Le 17 octobre 2025, un jury basé à Manhattan a déclaré BNP Paribas civilement responsable d’avoir permis, entre 2002 et 2008, au régime d’Omar el-Béchir d’accéder au système financier américain malgré les sanctions en vigueur. Trois réfugiés soudanais ont été indemnisés à hauteur de 20,5 millions de dollars. La réaction sur le marché boursier a été immédiate : l’action a chuté de 10 % le lundi suivant. Cette situation rouvre un dossier que la banque avait cru clos après avoir payé une amende record de 8,97 milliards de dollars en 2014, rapporte TopTribune.
Un verdict au Soudan qui ravive les risques judiciaires
Le jury américain a conclu que BNP Paribas avait indirectement facilité les crimes du régime soudanais en continuant de fournir des services bancaires en dollars, en dépit des sanctions. Le jugement indique que la banque aurait facilité des transactions au bénéfice d’entités en lien avec le gouvernement de Khartoum. Bien que le montant versé aux plaignants soit relativement modeste pour une banque de cette taille, le spectre de réclamations judiciaires par plus de 20 000 réfugiés soudanais devant les tribunaux américains suscite une inquiétude croissante parmi les investisseurs.
BNP Paribas a vigoureusement rejeté ces accusations. Dans un communiqué publié le 20 octobre, la banque a qualifié le jugement de « manifestement erroné » et a affirmé qu’il ne prenait pas en compte des éléments de preuve essentiels. La banque a également fait savoir qu’elle envisageait de faire appel, en précisant que cette décision concernait un cas spécifique et n’affectait pas ses mécanismes de conformité actuels. Cependant, cette affaire met en évidence la vulnérabilité continuelle des grandes institutions financières européennes face aux autorités judiciaires américaines.
La Bourse sanctionne une incertitude stratégique
Le lundi 20 octobre, l’action BNP Paribas a connu une baisse de 10 %, enregistrant ainsi sa chute la plus marquée depuis mars 2023. Les analystes financiers interprètent cette correction comme une réaction brutale, alimentée tant par le verdict que par les souvenirs de 2014, lorsque la banque avait reconnu avoir contourné les sanctions imposées par les États-Unis à plusieurs pays, y compris le Soudan, Cuba et l’Iran, acceptant alors de régler une amende de 8,97 milliards de dollars.
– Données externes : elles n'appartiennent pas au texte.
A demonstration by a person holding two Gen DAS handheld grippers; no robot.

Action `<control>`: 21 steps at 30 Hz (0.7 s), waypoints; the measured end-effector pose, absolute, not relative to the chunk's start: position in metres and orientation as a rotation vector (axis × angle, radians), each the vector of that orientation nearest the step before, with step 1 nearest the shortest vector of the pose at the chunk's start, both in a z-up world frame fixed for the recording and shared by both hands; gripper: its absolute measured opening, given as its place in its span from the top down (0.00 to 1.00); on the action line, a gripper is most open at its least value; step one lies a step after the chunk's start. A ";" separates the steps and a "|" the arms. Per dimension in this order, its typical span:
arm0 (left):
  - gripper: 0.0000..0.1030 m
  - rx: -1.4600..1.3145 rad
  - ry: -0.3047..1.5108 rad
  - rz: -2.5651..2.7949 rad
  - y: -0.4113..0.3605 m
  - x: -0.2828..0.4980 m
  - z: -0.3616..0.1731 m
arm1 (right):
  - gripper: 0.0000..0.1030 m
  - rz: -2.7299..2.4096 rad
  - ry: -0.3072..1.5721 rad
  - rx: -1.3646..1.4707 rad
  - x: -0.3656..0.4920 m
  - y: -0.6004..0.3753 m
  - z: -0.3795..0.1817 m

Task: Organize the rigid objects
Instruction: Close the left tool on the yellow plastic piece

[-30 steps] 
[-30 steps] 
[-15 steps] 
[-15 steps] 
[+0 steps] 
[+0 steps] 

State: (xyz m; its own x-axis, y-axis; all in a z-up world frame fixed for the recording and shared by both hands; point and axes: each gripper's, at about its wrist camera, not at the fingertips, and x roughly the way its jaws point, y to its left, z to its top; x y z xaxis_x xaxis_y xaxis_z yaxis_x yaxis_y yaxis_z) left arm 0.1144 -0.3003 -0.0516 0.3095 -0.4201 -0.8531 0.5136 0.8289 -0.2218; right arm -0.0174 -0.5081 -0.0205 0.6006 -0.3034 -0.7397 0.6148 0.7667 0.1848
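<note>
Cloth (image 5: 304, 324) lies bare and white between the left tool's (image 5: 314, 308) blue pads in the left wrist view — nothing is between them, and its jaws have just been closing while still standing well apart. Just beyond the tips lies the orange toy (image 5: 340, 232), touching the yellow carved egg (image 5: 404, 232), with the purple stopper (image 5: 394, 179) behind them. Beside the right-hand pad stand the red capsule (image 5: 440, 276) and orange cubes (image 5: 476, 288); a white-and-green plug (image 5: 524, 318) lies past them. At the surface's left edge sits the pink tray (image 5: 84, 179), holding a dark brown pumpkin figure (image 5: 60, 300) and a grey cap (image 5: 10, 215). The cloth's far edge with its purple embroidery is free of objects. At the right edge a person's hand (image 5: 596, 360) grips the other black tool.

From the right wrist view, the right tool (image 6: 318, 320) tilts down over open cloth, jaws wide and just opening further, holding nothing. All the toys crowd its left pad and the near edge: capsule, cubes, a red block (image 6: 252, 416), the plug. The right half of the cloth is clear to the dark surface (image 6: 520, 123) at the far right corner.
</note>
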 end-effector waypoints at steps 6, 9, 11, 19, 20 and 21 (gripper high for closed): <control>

Cette nouvelle déclaration renforce les craintes d’un effet domino en termes de contentieux ayant un impact significatif sur la réputation de l’établissement.
Bien que le coût immédiat de cette décision paraisse limité, les investisseurs prévoient un scénario bien plus étendu. Bloomberg Law évoque la possibilité d’un règlement global pouvant atteindre des milliards de dollars si le nombre de plaintes n’arrête pas d’augmenter. Dans ce contexte, la direction financière de BNP Paribas a d’ores et déjà convoqué une réunion avec des analystes à 15 heures (CET) pour clarifier sa stratégie.
Un risque réputationnel qui dépasse la sanction
Au-delà de la sanction judiciaire, c’est une question d’image qui se pose. BNP Paribas, qui est reconnue comme l’un des leaders européens dans le domaine de la finance durable, voit sa réputation en matière de responsabilité sociétale des entreprises (RSE) remise en question par un dossier hérité d’un passé troubles. Les analystes en environnement, social et gouvernance (ESG) soulignent que le risque social associé à des allégations de violations des droits humains peut lourdement influencer la valorisation boursière d’une entreprise. Les grands investisseurs institutionnels pourraient exiger davantage de transparence et conditionner leur confiance aux éclaircissements sur cette affaire.
Dans le contexte bancaire mondial, la condamnation de BNP Paribas sert de rappel: la conformité extraterritoriale américaine reste une arme redoutable, capable de remettre en question des décennies de pratiques sécurisées. Pour BNP Paribas, l’enjeu dépasse le cadre juridique et financier : il concerne désormais la réputation et la stratégie à long terme. Si la banque parvient à faire annuler le verdict en appel, elle pourra tourner la page sur une période douloureuse. Dans le cas contraire, elle devra faire face à une surveillance plus stricte de ses actions passées et futures.
Cette situation illustre l’ensemble des défis auxquels sont confrontés les grands groupes européens dans un cadre juridique dominé par les États-Unis. Les banques françaises, allemandes et suisses doivent naviguer entre leur exposition internationale et une vigilance accrue face à l’extraterritorialité du droit américain. Bien que les autorités européennes aient renforcé les normes de conformité ces dernières années, la dépendance au dollar crée une asymétrie de pouvoir. Pour les experts, l’affaire BNP Paribas pourrait devenir un cas d’école sur la nécessité d’établir une architecture financière plus souveraine, où la dépendance à des normes juridiques ne constituerait plus un risque économique.